▶ _Try it_
The expected answer is the set of lines in the data below between the line holding "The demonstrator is" and the line holding "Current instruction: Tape", inclusive, written out exactly.

▶ _Extracted records_
[Start of section]
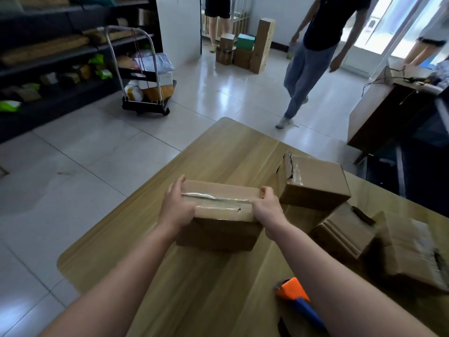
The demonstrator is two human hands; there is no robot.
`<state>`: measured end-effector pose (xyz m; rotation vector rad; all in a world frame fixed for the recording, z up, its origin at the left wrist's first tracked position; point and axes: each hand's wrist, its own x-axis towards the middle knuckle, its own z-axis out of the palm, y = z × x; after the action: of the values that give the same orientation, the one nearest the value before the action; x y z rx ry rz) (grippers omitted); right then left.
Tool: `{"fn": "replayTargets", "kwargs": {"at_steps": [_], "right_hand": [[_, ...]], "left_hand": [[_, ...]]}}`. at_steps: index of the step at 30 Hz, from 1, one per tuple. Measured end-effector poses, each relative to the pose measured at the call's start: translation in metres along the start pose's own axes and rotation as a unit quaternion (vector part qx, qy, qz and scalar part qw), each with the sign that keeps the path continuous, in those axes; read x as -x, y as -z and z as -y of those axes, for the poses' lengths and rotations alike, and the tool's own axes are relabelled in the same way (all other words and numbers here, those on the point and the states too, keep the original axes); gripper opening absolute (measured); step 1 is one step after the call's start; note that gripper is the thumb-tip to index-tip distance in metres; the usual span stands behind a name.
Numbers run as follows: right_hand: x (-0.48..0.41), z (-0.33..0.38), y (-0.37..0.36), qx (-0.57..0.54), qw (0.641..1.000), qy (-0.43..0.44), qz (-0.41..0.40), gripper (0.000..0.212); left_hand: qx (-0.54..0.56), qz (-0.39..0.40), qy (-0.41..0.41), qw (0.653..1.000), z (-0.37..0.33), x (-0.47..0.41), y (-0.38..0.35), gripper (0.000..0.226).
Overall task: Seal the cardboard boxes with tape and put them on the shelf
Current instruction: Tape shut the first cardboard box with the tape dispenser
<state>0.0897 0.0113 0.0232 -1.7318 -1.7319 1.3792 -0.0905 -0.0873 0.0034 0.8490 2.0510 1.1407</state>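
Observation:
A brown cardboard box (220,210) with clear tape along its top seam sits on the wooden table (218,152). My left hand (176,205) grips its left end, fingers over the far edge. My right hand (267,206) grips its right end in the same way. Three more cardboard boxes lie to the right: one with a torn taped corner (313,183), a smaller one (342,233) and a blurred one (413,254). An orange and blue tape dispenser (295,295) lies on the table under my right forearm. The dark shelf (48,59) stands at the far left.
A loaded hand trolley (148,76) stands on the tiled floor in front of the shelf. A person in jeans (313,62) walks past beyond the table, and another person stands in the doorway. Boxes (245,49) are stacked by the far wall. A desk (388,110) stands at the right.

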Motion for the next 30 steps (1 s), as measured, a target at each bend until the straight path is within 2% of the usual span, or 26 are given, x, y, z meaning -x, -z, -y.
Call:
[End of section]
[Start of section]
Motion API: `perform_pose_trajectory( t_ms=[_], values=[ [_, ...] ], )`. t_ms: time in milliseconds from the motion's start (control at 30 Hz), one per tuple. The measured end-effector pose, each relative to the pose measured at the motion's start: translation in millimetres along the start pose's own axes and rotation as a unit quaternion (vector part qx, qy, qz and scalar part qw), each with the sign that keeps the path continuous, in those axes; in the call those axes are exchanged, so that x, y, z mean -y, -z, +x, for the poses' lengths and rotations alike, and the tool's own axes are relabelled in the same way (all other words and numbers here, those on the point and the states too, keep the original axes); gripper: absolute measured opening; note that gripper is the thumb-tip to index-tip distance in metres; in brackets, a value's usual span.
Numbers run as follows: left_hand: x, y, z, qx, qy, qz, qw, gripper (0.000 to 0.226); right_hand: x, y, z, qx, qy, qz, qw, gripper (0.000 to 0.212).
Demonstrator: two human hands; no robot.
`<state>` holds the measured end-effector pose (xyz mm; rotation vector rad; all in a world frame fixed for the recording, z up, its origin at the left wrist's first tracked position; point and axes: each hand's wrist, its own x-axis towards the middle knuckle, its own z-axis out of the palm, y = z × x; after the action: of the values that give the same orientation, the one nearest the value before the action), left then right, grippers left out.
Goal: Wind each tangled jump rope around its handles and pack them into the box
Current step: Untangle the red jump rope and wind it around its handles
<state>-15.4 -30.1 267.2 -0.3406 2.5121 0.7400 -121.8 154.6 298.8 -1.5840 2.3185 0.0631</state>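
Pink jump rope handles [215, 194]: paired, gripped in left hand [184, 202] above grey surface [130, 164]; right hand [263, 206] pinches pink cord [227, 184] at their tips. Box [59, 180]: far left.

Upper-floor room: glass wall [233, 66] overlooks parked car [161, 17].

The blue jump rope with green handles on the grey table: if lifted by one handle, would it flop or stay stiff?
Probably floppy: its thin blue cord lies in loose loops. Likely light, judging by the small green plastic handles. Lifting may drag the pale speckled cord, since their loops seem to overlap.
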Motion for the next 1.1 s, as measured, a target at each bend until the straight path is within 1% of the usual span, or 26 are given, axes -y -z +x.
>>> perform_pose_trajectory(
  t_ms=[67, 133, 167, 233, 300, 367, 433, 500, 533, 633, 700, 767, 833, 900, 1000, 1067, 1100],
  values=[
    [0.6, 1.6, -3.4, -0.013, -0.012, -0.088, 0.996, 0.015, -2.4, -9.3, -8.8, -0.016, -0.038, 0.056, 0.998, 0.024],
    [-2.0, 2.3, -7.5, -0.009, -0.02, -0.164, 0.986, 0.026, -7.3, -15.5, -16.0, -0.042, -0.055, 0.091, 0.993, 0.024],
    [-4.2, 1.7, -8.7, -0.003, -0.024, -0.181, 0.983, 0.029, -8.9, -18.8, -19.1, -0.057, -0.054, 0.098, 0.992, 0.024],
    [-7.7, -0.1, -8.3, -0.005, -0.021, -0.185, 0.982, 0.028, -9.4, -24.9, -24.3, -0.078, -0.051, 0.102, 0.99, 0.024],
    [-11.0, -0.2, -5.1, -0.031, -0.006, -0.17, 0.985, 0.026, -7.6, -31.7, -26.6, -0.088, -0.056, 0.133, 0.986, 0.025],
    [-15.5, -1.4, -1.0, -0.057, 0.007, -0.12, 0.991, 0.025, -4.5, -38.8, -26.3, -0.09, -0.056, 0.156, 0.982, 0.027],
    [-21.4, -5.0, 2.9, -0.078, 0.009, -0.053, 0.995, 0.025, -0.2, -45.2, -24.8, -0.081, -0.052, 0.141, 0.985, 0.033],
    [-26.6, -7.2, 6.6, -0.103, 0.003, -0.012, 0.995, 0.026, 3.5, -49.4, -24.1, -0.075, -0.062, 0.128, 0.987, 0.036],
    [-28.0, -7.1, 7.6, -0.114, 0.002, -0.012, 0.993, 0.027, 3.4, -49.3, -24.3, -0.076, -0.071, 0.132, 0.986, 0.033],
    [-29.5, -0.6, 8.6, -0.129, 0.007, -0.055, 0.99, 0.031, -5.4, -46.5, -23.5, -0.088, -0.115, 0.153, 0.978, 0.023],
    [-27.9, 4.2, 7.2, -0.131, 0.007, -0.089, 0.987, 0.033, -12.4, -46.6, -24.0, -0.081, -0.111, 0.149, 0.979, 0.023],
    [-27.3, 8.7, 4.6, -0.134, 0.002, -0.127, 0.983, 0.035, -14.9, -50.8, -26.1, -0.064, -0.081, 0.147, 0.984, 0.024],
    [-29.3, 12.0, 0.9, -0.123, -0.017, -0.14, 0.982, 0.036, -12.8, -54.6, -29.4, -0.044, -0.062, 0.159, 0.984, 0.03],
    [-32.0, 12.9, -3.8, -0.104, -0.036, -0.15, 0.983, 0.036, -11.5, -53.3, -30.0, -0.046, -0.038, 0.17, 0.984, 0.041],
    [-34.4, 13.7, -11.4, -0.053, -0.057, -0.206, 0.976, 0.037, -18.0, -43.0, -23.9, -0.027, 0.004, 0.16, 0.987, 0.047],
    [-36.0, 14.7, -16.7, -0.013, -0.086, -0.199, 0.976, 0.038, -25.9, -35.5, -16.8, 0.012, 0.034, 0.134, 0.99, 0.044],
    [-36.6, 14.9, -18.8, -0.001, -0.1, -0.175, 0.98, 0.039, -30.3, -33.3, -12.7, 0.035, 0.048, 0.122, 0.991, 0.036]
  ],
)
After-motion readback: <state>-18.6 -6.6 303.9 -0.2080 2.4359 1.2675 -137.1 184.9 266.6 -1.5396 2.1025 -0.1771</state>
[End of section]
▶ _Solved problem_
The demonstrator is two human hands; there is no robot.
`<state>`: measured end-effector pose (xyz m; rotation vector rad; all in a world frame fixed for the recording, z up, its origin at the left wrist's first tracked position; point and axes: each hand's wrist, its own x-axis towards the middle knuckle, its own z-axis out of the palm, y = z × x; after the action: of the values that give the same orientation, the one nearest the value before the action; x y z rx ry rz) (grippers omitted); right then left.
Tool: `{"fn": "replayTargets", "kwargs": {"at_steps": [_], "right_hand": [[_, ...]], "left_hand": [[_, ...]]}}`. at_steps: index of the step at 30 Hz, from 1, one per tuple. Measured end-effector poses, each relative to the pose measured at the call's start: translation in metres along the start pose's own axes and rotation as a unit quaternion (vector part qx, qy, qz and scalar part qw), each with the sign that keeps the path continuous, in those axes; read x as -x, y as -z and z as -y of those axes, for the poses' lengths and rotations alike, and the tool's own axes are relabelled in the same way (all other words and numbers here, those on the point and the states too, keep the original axes); gripper opening absolute (measured); step 1 is one step after the call's start; note that gripper is the thumb-tip to index-tip distance in metres; the usual span stands behind a name.
Numbers run as follows: right_hand: x (-0.48..0.41), z (-0.33..0.38), y (-0.37..0.36), qx (-0.57..0.54), qw (0.641..1.000), qy (-0.43..0.44), qz (-0.41..0.40), gripper (0.000..0.212); left_hand: qx (-0.54..0.56), qz (-0.39..0.40), qy (-0.41..0.41), qw (0.653..1.000), z (-0.37..0.33), x (-0.47..0.41), y (-0.38..0.35), gripper (0.000..0.226).
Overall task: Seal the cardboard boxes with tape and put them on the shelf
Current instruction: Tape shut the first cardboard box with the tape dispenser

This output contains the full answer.